Merkel, who turns 65 next week, told journalists Thursday that she is taking care of her health.
“You can, first of all, rest assured that I’m aware of the responsibilities of my office and act accordingly as far as my own health is concerned,” Merkel said at a news conference alongside Frederiksen after the ceremony Thursday. “And, secondly, you can also rest assured that as a human being I’ve also got a considerable personal interest in being healthy and taking good care of my health.”
Merkel, who became Germany’s first female chancellor in 2005, was reelected to a fourth term that ends in 2021. She has said she will not seek another term.
Merkel and her spokesman have said the trembling June 18 was due to dehydration on a hot summer day and the second episode was a psychological reaction to the first one.
“I’m doing fine,” Merkel said Wednesday at another news conference with Rinne when pressed about her health. “I have been making progress and I have to live a while with this. But I’m fine and no one should be worried.”
Christoph Specht, a physician and medical correspondent for several German TV networks, said many people in Germany and across Europe are understandably worried about Merkel’s condition.
“We don’t know exactly what it is because there is no information coming out of her office on it and no medical bulletins are issued like there would be in the United States,” Specht said in an interview. “But that’s not the way it works in Germany. Merkel is not especially known as an extrovert in the first place and when it comes to her health she has every right to remain silent and people generally respect that.”

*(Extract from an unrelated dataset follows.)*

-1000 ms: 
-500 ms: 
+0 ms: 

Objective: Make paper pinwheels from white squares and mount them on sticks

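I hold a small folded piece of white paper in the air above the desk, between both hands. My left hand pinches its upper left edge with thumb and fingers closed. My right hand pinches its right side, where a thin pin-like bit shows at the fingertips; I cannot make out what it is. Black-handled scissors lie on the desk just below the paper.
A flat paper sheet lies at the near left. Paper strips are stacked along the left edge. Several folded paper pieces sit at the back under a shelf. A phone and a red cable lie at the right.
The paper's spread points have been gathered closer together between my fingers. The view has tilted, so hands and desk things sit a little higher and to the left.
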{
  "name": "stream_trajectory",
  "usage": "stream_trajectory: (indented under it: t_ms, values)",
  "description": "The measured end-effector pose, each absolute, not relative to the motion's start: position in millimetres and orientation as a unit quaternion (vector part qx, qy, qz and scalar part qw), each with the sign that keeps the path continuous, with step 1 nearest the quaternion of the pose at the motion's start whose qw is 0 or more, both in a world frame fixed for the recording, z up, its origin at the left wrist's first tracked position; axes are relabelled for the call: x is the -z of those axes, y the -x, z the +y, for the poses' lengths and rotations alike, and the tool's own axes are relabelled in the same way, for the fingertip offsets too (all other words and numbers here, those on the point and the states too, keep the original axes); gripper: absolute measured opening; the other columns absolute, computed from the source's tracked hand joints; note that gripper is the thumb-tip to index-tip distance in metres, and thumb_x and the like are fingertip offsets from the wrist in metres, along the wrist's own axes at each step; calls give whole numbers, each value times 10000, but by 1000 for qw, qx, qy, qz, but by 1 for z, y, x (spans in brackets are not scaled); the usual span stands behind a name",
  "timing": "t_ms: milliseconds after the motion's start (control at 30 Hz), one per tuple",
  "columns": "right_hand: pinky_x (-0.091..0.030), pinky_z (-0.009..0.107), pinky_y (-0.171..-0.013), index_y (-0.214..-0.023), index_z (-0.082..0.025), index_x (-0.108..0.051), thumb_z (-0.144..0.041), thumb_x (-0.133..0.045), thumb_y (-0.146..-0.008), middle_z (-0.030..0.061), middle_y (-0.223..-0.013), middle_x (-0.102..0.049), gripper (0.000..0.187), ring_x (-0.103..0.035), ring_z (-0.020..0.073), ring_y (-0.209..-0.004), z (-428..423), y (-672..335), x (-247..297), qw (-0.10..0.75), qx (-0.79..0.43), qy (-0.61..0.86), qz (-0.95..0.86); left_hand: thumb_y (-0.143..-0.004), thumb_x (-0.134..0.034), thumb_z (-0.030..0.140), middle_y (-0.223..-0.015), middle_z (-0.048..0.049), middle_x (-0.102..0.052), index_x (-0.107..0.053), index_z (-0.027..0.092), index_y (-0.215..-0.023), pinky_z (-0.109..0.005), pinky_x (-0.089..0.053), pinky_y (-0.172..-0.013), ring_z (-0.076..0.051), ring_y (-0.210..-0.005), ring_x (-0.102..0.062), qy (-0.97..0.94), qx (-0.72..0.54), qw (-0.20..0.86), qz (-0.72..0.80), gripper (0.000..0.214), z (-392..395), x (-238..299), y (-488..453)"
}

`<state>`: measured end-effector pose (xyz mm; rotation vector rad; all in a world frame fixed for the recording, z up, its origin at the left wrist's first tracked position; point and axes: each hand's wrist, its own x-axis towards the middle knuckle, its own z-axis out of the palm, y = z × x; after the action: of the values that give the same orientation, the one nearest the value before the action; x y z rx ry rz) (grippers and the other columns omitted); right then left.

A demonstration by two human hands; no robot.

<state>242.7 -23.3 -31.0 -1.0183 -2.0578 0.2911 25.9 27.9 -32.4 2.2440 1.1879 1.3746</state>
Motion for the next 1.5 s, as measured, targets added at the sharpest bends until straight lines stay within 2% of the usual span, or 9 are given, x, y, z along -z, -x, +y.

Several of Merkel’s predecessors were able to keep health issues out of the public spotlight. Helmut Schmidt, who served as West Germany’s chancellor from 1974 to 1982, had heart problems and was found unconscious in his office repeatedly, but journalists did not write about that until after he left office. Helmut Kohl, who ruled from 1982 to 1998, was able to keep secret from the public a painful prostrate swelling while fending off an attempt by party rivals to remove him from office in 1989.
Julius van de Laar, a political campaign consultant who has worked for several parties in Germany, said the days are gone when political leaders could conceal serious health issues.
“We’re not living in the ’60s or ’70s anymore and everything like this is going to be feeding the news cycles,” Van de Laar said in an interview. “It doesn’t matter where you get your news: The image of Merkel shaking is the image that’s going to be getting attention for a long time and it’s the image people are going to remember.”
Kirschbaum is a special correspondent.